In the listing below, the answer starts at the line that has "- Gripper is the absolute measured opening" and stops after the line that has "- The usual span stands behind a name"; please repeat that part exactly and nothing more.

• • • •

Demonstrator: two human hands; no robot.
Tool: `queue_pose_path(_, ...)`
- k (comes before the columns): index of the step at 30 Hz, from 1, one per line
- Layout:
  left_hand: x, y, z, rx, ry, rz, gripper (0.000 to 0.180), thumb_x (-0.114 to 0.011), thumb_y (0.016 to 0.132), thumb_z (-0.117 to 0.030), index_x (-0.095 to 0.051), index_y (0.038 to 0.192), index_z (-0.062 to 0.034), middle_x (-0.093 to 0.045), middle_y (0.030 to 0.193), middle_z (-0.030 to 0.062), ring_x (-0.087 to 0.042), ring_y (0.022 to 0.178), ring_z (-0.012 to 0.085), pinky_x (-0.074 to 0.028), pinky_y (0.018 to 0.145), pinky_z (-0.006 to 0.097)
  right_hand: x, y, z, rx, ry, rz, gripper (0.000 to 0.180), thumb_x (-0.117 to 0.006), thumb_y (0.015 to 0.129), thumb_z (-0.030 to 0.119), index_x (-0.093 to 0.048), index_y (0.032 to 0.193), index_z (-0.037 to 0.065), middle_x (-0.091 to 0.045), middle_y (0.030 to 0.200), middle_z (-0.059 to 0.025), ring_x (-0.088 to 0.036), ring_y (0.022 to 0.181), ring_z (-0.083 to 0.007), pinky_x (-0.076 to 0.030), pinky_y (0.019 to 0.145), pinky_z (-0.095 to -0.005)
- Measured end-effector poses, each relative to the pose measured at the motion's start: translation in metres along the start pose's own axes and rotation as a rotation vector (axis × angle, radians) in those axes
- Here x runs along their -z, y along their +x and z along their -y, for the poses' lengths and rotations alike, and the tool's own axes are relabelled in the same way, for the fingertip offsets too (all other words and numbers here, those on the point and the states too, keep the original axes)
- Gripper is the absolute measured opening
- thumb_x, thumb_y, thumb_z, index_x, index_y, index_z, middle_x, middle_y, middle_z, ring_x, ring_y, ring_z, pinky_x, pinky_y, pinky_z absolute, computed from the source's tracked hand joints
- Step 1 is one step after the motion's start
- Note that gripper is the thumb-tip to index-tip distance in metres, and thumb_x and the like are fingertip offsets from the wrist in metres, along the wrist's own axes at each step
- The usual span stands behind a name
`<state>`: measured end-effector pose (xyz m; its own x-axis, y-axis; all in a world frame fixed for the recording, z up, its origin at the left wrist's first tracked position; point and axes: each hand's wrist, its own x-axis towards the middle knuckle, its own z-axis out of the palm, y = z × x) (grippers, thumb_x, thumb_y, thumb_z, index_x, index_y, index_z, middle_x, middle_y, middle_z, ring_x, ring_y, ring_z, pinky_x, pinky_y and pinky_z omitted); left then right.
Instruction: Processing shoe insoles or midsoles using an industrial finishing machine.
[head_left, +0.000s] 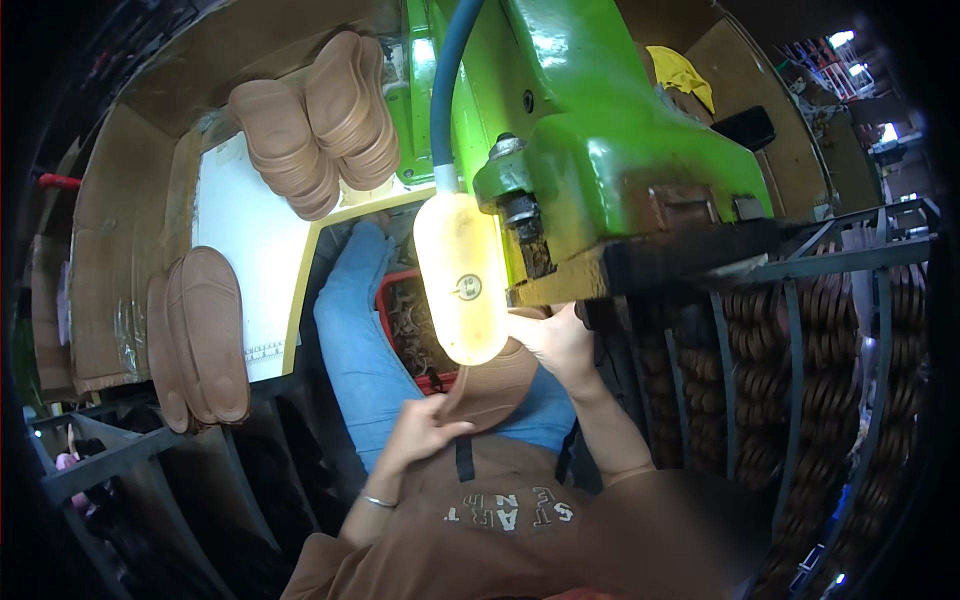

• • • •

### Solution
- Gripper is the absolute measured opening
- thumb_x, thumb_y, thumb_z, index_x, index_y, index_z, middle_x, middle_y, middle_z, ring_x, ring_y, ring_z, pinky_x, pinky_y, pinky_z absolute, computed from the source's tracked hand joints
- Step 1 is one step after the motion's start
- Note that gripper is the thumb-tip to index-tip distance in metres, and thumb_x and the like are fingertip offsets from the wrist in metres, along the wrist's own axes at each step
- The usual span stands behind a name

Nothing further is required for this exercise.